┏━━

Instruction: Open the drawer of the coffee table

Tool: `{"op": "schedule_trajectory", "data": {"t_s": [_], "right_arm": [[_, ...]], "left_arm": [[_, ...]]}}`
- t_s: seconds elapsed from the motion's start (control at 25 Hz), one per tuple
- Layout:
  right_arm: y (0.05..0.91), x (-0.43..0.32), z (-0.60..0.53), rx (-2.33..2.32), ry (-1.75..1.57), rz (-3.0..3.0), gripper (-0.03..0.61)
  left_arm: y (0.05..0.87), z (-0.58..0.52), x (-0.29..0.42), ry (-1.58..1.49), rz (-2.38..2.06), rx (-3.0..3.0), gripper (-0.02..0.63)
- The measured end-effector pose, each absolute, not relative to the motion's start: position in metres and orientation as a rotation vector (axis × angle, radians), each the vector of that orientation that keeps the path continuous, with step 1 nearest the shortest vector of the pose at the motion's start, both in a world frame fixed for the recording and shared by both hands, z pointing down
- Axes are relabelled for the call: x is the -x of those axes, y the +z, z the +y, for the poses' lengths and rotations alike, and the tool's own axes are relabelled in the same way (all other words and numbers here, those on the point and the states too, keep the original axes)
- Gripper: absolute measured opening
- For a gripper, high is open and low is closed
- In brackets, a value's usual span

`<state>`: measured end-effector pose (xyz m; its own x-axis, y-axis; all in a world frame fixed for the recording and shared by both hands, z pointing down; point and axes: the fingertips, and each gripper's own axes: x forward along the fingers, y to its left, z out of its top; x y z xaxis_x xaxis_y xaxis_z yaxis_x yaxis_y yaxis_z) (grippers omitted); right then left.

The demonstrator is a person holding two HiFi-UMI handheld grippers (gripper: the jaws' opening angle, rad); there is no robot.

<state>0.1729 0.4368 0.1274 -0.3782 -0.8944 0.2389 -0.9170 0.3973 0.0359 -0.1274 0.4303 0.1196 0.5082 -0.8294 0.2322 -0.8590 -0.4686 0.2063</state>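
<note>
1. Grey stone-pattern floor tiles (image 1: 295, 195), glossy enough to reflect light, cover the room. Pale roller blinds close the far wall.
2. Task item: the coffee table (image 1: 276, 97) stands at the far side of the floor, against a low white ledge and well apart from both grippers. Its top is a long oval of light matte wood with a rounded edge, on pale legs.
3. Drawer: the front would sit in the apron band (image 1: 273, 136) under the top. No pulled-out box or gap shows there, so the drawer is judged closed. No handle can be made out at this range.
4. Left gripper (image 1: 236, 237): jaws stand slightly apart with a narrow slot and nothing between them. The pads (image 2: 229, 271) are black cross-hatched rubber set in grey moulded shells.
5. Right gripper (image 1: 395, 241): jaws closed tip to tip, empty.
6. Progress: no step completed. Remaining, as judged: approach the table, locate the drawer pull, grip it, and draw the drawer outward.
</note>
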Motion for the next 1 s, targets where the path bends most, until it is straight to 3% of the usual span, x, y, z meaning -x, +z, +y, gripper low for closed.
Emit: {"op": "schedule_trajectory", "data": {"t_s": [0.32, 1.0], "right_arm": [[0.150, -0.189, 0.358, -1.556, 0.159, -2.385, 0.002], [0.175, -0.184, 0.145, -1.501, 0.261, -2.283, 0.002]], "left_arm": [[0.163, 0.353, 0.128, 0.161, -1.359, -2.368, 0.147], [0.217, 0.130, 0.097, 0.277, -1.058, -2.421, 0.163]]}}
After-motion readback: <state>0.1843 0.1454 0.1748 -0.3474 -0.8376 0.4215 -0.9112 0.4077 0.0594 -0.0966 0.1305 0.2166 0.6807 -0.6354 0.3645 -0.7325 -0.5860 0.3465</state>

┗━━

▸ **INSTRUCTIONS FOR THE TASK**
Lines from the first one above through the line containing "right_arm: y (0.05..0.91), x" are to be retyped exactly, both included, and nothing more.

▸ **WRITTEN SOLUTION**
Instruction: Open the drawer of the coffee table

Tool: `{"op": "schedule_trajectory", "data": {"t_s": [_], "right_arm": [[_, ...]], "left_arm": [[_, ...]]}}`
- t_s: seconds elapsed from the motion's start (control at 25 Hz), one per tuple
- Layout:
  right_arm: y (0.05..0.91), x (-0.43..0.32), z (-0.60..0.53), rx (-2.33..2.32), ry (-1.75..1.57), rz (-3.0..3.0), gripper (-0.03..0.61)

The requested output has been given in full.